No additional restrictions — You may not apply legal terms or technological measures that legally restrict others from doing anything the license permits.
You do not have to comply with the license for elements of the material in the public domain or where your use is permitted by an applicable exception or limitation.
No warranties are given. The license may not give you all of the permissions necessary for your intended use. For example, other rights such as publicity, privacy, or moral rights may limit how you use the material.
Transfer of Copyright
In consideration of JHSE’s publication of the Work, the authors hereby transfer, assign, and otherwise convey all copyright ownership worldwide, in all languages, and in all forms of media now or hereafter known, including electronic media such as CD-ROM, Internet, and Intranet, to JHSE. If JHSE should decide for any reason not to publish an author’s submission to the Work, JHSE shall give prompt notice of its decision to the corresponding author, this agreement shall terminate, and neither the author nor JHSE shall be under any further liability or obligation.

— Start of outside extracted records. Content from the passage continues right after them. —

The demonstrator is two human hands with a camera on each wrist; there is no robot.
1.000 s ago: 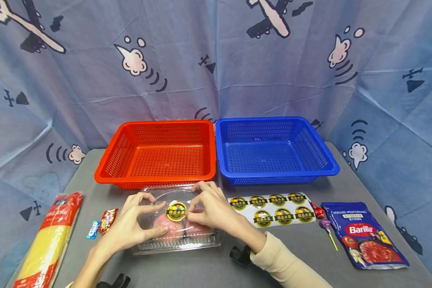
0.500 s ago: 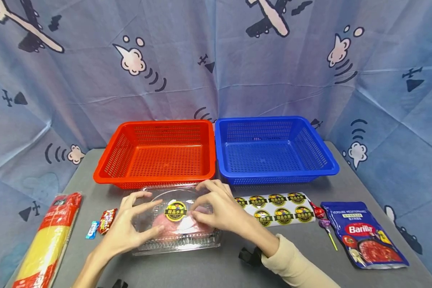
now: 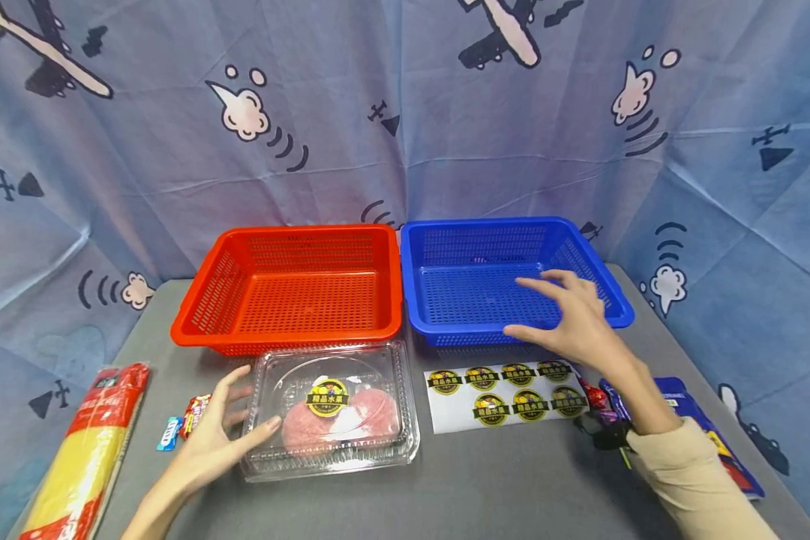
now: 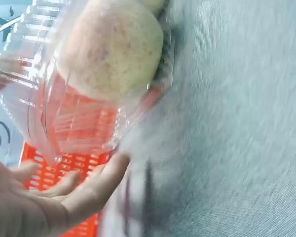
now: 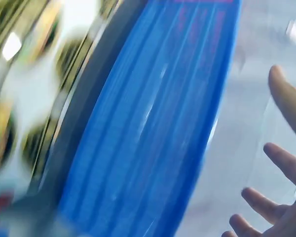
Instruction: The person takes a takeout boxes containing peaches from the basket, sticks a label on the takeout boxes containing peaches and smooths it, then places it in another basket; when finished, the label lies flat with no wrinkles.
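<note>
- The clear plastic clamshell box lies flat on the grey table, just in front of the red basket, its long axis running left to right.
- One round black-and-yellow sticker sits on its lid; the writing on it is too small to read.
- Inside are two pinkish round fruits, side by side.
- The left hand rests against the box's left end with fingers spread and straight, thumb touching the near-left corner; it clamps nothing.
- The right hand hovers over the near rim of the blue basket, fingers spread apart, holding nothing.
- A white sticker sheet lies just right of the box with eight matching round stickers, in two rows of four.
- The blue pouch, partly under the right sleeve, has its label hidden.
- Two lollipops lie between sheet and pouch.
- At far left lies one long red-and-yellow pack; beside it are two small wrapped candies, one blue, one red.
- Two baskets stand side by side, touching.
</note>
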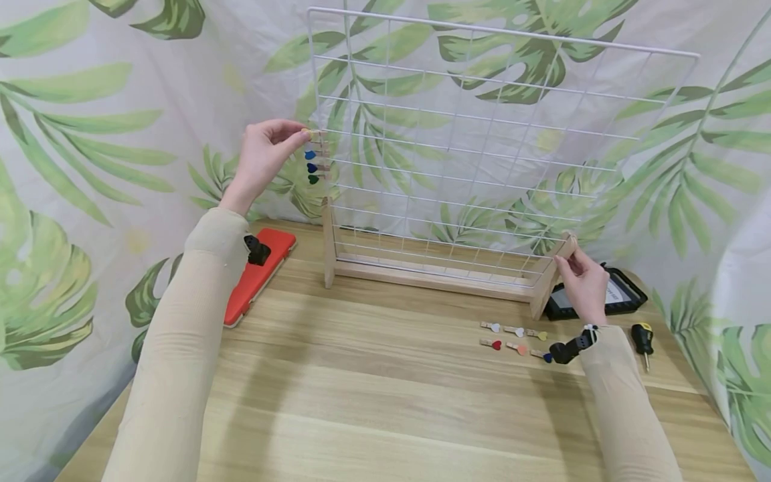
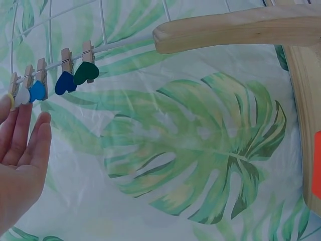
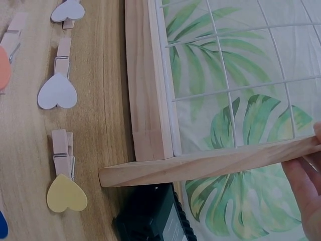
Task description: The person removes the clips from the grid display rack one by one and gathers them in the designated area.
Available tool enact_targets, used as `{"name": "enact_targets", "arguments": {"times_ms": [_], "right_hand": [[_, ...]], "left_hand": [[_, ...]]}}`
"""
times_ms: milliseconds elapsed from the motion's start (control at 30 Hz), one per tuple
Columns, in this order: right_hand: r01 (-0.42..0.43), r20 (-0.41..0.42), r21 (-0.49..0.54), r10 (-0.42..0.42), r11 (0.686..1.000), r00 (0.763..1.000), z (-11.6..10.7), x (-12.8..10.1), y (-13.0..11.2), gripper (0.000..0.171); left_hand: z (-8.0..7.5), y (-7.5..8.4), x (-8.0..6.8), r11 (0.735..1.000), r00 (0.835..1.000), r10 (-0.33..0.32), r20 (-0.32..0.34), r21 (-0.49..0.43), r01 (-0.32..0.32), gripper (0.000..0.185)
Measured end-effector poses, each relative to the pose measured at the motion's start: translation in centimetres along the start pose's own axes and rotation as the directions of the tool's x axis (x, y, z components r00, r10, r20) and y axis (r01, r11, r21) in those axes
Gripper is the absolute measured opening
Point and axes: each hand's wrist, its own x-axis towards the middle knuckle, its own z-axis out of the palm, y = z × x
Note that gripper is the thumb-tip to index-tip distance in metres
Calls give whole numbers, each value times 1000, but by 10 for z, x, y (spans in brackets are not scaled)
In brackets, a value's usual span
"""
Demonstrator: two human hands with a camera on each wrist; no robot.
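My left hand [image 1: 268, 152] pinches a small wooden clothespin with a yellow heart [image 1: 307, 134] at the left edge of the white wire grid [image 1: 448, 148]. Below it on that edge hang more clothespins, with a white heart [image 2: 22, 95], a light blue heart [image 1: 310, 154], a dark blue heart [image 1: 311, 167] and a green heart [image 1: 313, 179]. My right hand [image 1: 585, 284] grips the top of the right wooden post [image 1: 551, 274] of the stand, thumb on one side and fingers on the other. The grid stands upright in the wooden base [image 1: 434, 282].
Several heart clothespins lie in two rows at the right, among them a red one [image 1: 496, 345] and a yellow one [image 3: 67, 193]. A black case [image 1: 626, 294] sits behind the right post, a screwdriver [image 1: 642, 339] beside it. At left lies a red case [image 1: 265, 268] on the wooden table [image 1: 373, 402].
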Motion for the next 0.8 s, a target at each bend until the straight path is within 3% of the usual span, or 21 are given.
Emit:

Each author certifies that he or she has no commercial associations (e.g., consultancies, stock ownership, equity interest, patent/licensing arrangements, etc.) that might pose a conflict of interest in connection with the submitted article, except as disclosed on a separate attachment. All funding sources supporting the Work and all institutional or corporate affiliations of the authors are acknowledged in a footnote in the Work.
Each author certifies that his or her institution has approved the protocol for any investigation involving humans or animals and that all experimentation was conducted in conformity with ethical and humane principles of research.
Biomedical journals typically require authors and reviewers to declare if they have any competing interests with regard to their research.